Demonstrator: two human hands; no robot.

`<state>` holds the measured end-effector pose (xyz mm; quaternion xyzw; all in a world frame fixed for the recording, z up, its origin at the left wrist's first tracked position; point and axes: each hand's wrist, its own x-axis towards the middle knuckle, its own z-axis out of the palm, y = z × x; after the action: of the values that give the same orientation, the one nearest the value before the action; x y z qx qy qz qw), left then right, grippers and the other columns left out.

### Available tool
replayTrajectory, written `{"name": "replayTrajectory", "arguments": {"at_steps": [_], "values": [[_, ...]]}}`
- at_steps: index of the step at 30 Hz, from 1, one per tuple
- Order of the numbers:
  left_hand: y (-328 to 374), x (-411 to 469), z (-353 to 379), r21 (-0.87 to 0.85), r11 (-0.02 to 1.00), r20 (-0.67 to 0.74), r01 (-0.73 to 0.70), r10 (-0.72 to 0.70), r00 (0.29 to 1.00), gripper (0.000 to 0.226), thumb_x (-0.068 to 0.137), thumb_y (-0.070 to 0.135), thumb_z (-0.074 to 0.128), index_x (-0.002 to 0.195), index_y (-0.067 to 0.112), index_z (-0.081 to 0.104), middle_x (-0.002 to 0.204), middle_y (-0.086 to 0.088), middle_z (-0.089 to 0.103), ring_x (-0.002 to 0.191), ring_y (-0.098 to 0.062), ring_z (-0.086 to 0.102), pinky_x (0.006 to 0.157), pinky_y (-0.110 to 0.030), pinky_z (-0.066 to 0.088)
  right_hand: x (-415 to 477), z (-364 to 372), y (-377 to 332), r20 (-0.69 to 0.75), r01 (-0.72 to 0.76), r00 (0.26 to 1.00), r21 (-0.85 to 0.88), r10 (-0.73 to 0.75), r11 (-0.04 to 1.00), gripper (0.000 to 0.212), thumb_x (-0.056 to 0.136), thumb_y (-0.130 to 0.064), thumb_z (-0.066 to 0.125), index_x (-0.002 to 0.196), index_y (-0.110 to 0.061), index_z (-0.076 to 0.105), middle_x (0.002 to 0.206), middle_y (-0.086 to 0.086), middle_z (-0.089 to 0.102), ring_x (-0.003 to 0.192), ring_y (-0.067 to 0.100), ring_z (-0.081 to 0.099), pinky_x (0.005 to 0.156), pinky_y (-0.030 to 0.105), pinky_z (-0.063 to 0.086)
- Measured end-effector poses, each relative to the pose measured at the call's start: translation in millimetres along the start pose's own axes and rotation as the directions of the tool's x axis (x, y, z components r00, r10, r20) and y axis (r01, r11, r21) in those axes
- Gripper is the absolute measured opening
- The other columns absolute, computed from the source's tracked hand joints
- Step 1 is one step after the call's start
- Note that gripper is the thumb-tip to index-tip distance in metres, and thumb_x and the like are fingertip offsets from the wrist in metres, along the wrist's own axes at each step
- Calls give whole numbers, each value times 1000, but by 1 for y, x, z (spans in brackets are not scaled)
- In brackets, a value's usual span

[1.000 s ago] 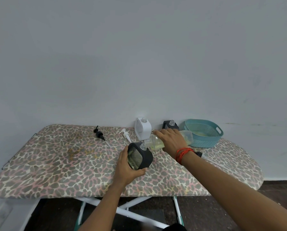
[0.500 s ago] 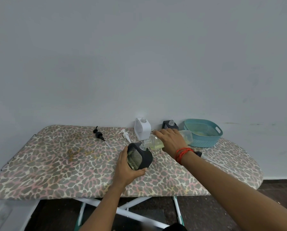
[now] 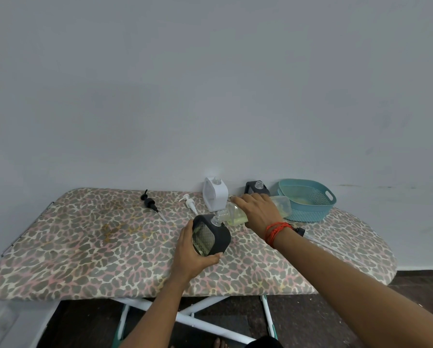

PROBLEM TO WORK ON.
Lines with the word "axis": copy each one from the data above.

EXERCISE ANSWER.
`<state>` holds the measured end-effector pose (xyz mm; quaternion xyzw; all in a world frame fixed for the recording, z up, its origin at the left wrist's first tracked position; point and axes: each hand's wrist, its own x-axis towards the middle knuckle, its own z-axis out of the palm, y = z × x; after the action: of the values that give the same orientation, the one nearest the value before the action; x y z qx qy qz qw), left then right, grippers and the other columns left out.
- Measured end-effector poses, each relative to the pose measured at the call's start: translation in millimetres along the start pose's own axes and rotation as the directions of the tool's x axis (x, y, z components r00, r10, r20) and y axis (r01, r11, r21) in those axes

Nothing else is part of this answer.